Czy samorząd adwokacki odważy się uwolnić reklamę usług prawniczych?

364

Kolejny raz wraca temat reklamy adwokackiej, a raczej zniesienia zakazu reklamowania swoich usług przez adwokatów. Zabrania tego ich kodeks etyki zawodowej grożąc odpowiedzialnością dyscyplinarną. Wielu z nich jednak nie boi się kar i, zwłaszcza w Internecie, korzysta z dostępnych narzędzi reklamowo-marketingowych. Bo też te sankcje w praktyce bywają rzadkością, a przewinienia tego rodzaju nie są zbyt gorliwie ścigane. To między innymi ta martwica normy jest jednym z argumentów na rzecz jej zniesienia.

Krajowa prasa prawnicza doniosła ostatnio, że przymierza się do tego Naczelna Rada Adwokacka, do której należy kompetencja w zakresie uchwalania reguł profesjonalnej etyki zawodowej.

Ma być reklama usług i wizerunku

Adwokatom nie wolno korzystać z reklamy w myśl § 23 Zbioru Zasad Etyki Adwokackiej i Godności Zawodu.
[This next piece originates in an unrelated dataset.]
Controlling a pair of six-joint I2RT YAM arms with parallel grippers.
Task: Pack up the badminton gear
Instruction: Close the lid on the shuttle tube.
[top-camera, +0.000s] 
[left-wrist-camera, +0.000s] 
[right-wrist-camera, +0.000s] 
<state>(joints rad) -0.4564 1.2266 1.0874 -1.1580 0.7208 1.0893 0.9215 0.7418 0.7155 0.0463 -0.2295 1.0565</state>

Nie mogą też zdobywać klientów w sposób sprzeczny z ową „godnością zawodu”.

Według relacji „Rzeczpospolitej” projekt liberalizacji tego kodeksu przygotowany przez komisję etyki przy NRA daje adwokatowi prawo do reklamowania świadczonej pomocy prawnej oraz informowania o swojej praktyce prawniczej. Przy czym dozwoloną reklamą byłoby informowanie za pośrednictwem wszelkich środków przekazu o działalności zawodowej służące zwiększaniu zapotrzebowania na pomoc prawną oraz kształtowaniu wizerunku w przestrzeni publicznej. Zabroniona ma być reklama naruszająca tajemnicę zawodową, zasady etyki, zawierająca pojęcia oceniające, wprowadzająca w błąd, nieestetyczna, czy ukryta.
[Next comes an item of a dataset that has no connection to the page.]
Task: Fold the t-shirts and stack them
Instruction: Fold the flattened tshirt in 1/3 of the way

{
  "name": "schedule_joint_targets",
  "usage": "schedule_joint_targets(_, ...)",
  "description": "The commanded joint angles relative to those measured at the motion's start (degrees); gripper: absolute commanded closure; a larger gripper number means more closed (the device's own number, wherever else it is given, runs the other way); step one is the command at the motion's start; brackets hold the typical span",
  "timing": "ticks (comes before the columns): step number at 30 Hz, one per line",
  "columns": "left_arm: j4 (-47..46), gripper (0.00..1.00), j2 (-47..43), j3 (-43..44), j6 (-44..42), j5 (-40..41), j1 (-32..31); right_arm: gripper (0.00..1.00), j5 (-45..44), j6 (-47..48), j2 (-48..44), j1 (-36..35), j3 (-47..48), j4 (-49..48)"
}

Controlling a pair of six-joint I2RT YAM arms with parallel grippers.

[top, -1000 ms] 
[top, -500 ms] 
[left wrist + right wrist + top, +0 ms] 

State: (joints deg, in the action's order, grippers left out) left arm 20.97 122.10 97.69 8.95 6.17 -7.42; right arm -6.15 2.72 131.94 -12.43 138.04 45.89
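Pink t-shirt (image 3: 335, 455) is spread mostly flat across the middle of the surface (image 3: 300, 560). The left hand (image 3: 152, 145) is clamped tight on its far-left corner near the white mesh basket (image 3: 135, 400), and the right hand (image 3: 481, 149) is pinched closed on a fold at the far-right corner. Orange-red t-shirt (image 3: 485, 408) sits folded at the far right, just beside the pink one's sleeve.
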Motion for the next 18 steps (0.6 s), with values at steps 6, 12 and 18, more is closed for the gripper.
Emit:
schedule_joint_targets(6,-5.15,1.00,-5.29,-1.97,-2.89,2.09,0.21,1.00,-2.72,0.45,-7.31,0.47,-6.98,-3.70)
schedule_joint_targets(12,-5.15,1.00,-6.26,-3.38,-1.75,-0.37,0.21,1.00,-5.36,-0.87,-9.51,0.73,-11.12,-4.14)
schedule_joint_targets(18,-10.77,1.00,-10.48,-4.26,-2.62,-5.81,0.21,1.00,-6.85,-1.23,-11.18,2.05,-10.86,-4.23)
Projekt jest, dyskusji niet

Jak relacjonuje internetowy portal „Adwokatura Polska”, dyskusja i głosowanie nad projektem zmian kodeksu etyki była w porządku obrad posiedzenia NRA, które odbywało się w połowie listopada 2019 r. Sprawa zostały jednak „zdjęta” na wniosek jednego z członków rady. Większość przychyliła się do argumentacji, że jest to tak istotna sprawa, iż należy się nią zająć odrębnie, podczas specjalnego posiedzenia, które najprawdopodobniej odbędzie się w 2020 r. To rok zjazdu adwokatury i kampanii sprawozdawczo-wyborczej podsumowującej czteroletnią pracę władz samorządu, w tym NRA. Maciej Gutowski, dziekan Okręgowej Rady Adwokackiej w Poznaniu, członek NRA, powiedział  „Rzeczpospolitej”, że na tym nadzwyczajnym posiedzeniu „podjęta zostanie próba uchwalenia nowego kodeksu etyki”. Enuncjacje prasowe wskazują, że może, ale nie musi to być próba udana, albowiem oprócz zwolenników zmian w radzie są także zwolennicy status quo.

Kto będzie górą w NRA

Pierwsi uznają obowiązującą regulację za anachronizm ograniczający swobodę działalności gospodarczej. Powołują się na takie argumenty jak dyskryminacja adwokatów w stosunku do innych podmiotów świadczących pomoc prawną czy faktyczne desuetudo, zwłaszcza w Internecie, normy zakazującej, na którym zyskują ci, co nie boją się jej naruszać, kosztem tych „lękliwych” i „legalistów”. Niebłahy jest też argument niezgodności zakazu z prawem unijnym, którego jedna z dyrektyw zobowiązuje do niezakazywania osobom wykonującym tzw. zawody regulowane ( np. adwokata) możliwości przekazywania klientom informacji handlowych. Mówią oni także, że zakaz uderza w szerokie grono młodszych adwokatów, którzy weszli na rynek w ostatnich latach i nie mają takiej pozycji jak starsi koledzy, którzy zdobyli ją w epoce ustnych poleceń i rekomendacji. I dodają, że na jego likwidacji zyskaliby klienci, konsumenci ich usług.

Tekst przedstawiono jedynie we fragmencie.